• _To do_
Only the lines below starting at the one containing "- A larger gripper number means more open" and ending at the one containing "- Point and" belong in the answer, each copied exactly.

• _Input data_
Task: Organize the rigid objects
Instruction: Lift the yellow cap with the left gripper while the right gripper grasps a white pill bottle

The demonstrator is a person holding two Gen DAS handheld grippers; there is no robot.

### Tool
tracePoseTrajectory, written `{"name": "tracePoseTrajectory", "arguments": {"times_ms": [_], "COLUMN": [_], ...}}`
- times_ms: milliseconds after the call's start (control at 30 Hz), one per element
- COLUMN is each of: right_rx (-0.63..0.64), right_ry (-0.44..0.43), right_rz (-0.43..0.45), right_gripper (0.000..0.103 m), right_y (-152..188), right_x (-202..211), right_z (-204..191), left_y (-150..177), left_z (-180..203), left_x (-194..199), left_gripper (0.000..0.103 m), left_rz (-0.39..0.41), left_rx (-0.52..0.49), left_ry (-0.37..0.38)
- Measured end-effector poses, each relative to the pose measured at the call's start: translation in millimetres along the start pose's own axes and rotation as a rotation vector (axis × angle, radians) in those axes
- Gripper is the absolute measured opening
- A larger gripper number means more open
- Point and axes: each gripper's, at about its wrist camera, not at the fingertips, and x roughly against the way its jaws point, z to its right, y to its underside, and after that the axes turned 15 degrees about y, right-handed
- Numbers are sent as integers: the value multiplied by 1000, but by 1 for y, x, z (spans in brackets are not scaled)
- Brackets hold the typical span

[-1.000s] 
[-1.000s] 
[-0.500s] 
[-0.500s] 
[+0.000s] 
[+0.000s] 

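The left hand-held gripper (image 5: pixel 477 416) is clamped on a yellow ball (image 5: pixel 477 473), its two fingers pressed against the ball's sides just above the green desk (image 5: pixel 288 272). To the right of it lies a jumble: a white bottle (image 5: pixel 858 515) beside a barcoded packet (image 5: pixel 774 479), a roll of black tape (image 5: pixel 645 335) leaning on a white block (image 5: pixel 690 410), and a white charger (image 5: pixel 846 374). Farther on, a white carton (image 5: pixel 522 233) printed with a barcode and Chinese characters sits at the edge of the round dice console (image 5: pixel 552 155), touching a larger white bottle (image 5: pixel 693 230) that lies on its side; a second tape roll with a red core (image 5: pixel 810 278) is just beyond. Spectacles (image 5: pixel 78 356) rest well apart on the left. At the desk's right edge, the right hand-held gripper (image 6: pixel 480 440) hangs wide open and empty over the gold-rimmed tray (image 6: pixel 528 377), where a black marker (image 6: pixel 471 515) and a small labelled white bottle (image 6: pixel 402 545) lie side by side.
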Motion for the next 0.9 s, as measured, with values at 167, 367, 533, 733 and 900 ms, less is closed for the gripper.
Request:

• _Solution_
- A larger gripper number means more open
- Point and axes: each gripper's, at about its wrist camera, not at the fingertips, and x roughly against the way its jaws point, z to its right, y to its underside, and after that the axes turned 15 degrees about y, right-handed

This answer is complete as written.